While the task force is relatively new, the Diocese of Washington has had a companion relationship with the Diocese of Cape Town for more than 12 years, Washington said.

"There are people and parishes in the diocese that have long-standing relationships with South Africa and Southern Africa," she said. "I feel like we are just standing on very solid ground."

"It's about exchanging things, but in our opinion it's all about building a relationship," said task force member Katie McGervey. "It's not just a one-way thing, it's a two-way thing."

  Parishioners of the Church of St. James, Diep Kloof, a soweto township, lift up their voices in a joyous song of welcome.
 

McGervey and her husband, Joe - also a task force member - recently returned from South Africa, where they spent two years visiting rural parishes and looking at ways to promote renewable energy.

While they made some progress toward that goal, McGervey feels their most important contribution was to build relationships of mutual trust in the places they visited.

"It's also just kind of being with people where they are," she said. "Not just feeling like you have to go in and do something."

View of Paarl.  
 

Last month, Bishop Chane traveled to Nairobi under the auspices of CARE, an organization that is committed to helping families in poor communities improve their lives. All the Anglican primates in Africa also attended the meeting, he said.

"To say that the climate was not strained would be to be a fibber," he said, referring to the current controversy over issues of sexuality. "But some of the conversations I had were very revealing."

He learned, he said, that many of the African clergy feel that the American church does not understand the problems they have to live with on daily basis.

In 2001, an estimated 40 million people worldwide were infected with HIV, according to a United Nations report. Of this number, 70 percent live in sub-Saharan Africa. And of the world's 14 million AIDS orphans, 92 percent are in Africa.

  Children in Paarl.
 

In Africa, many clergy are so busy performing funerals that they have no time to conduct regular worship services, Chane said. Parishes are understaffed, under funded and ill-equipped to cope with the massive demands on their time and services.
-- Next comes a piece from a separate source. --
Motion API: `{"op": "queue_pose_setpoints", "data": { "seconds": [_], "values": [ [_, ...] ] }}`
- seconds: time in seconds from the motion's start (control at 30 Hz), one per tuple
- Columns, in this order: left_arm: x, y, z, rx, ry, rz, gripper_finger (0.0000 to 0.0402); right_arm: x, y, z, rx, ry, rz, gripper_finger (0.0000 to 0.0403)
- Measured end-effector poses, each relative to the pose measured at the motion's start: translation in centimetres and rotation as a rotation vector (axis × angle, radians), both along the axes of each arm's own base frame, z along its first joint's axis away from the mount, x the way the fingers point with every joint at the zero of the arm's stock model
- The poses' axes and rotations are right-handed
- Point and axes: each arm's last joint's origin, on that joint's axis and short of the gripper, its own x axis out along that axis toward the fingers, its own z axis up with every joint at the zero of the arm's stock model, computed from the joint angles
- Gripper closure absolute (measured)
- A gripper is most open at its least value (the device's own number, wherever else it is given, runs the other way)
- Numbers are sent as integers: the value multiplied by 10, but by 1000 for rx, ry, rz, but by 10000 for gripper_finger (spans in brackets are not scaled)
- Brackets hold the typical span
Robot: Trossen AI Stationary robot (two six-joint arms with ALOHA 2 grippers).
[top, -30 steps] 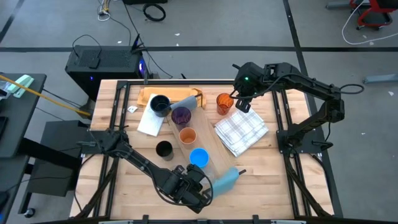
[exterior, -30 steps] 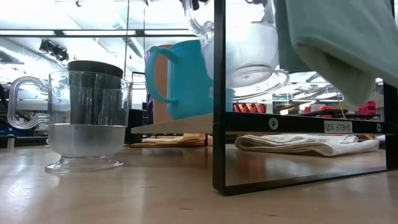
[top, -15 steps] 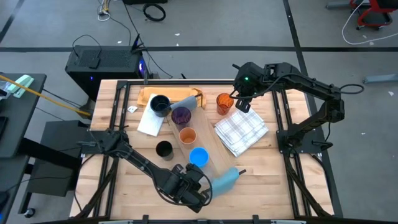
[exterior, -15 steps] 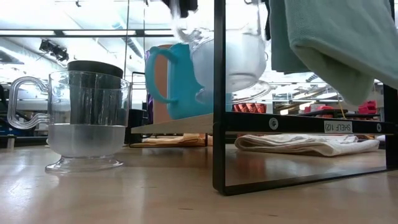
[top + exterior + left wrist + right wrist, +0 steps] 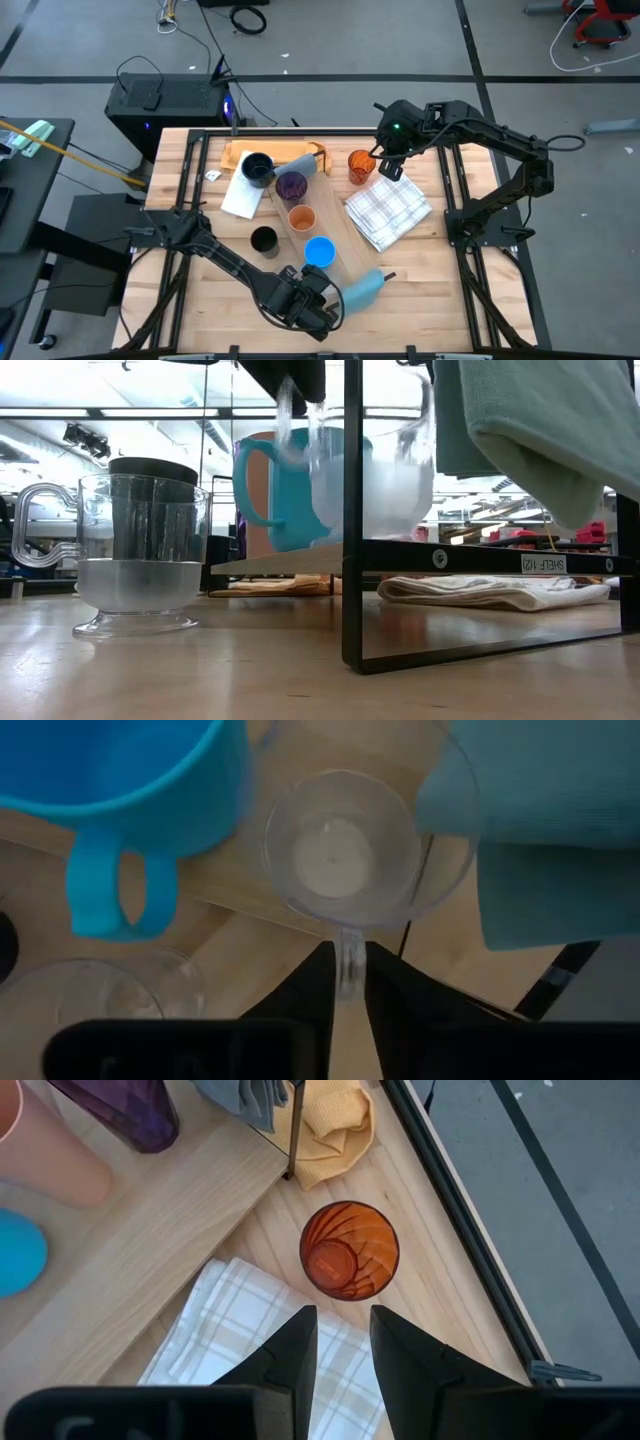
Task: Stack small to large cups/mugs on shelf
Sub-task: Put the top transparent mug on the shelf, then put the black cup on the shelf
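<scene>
A wooden table (image 5: 200,300) held a long pale shelf (image 5: 345,245) running diagonally across its middle. On the shelf stood a purple tumbler (image 5: 291,185), a pale orange cup (image 5: 301,219) and a bright blue mug (image 5: 319,252) in a row, with a teal cloth (image 5: 362,291) draped over the near end.

The left gripper (image 5: 346,982) was at the near end of the shelf, beside the blue mug. Its two dark fingers (image 5: 310,995) pinched the handle of a small clear glass cup (image 5: 340,860), which sat upright on the shelf between the blue mug and the teal cloth. In the low view the clear cup (image 5: 370,485) rested with its base on the shelf, just beside the blue mug (image 5: 275,490).

A second clear glass mug (image 5: 135,555) stood on the table in front of a black cup (image 5: 264,240), both off the shelf. A dark navy mug (image 5: 257,168) sat on a white paper near the far end.

The right gripper (image 5: 343,1342) hung above a dark orange cup (image 5: 349,1249), which stood on the table beside a white checked cloth (image 5: 260,1340). Its fingers were slightly spread and held nothing.
</scene>
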Motion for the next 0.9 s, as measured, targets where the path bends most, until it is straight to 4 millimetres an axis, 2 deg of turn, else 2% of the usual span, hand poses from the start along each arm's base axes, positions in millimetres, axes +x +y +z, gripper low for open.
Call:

"I am overwhelmed by the burdens that my brothers and sisters in other parts of the world have to carry," Chane said.

While the prospect of sharing even a small part of that burden is daunting, the task force feels strongly that it is important not turn away from Africa in its time of need.

"It's a very challenging thing," Washington said. "It's challenging just to contemplate it. But if any diocese were to take it on, it would be this diocese… It can be a gift to the whole church in just the modeling of this and the audacity to attempt it."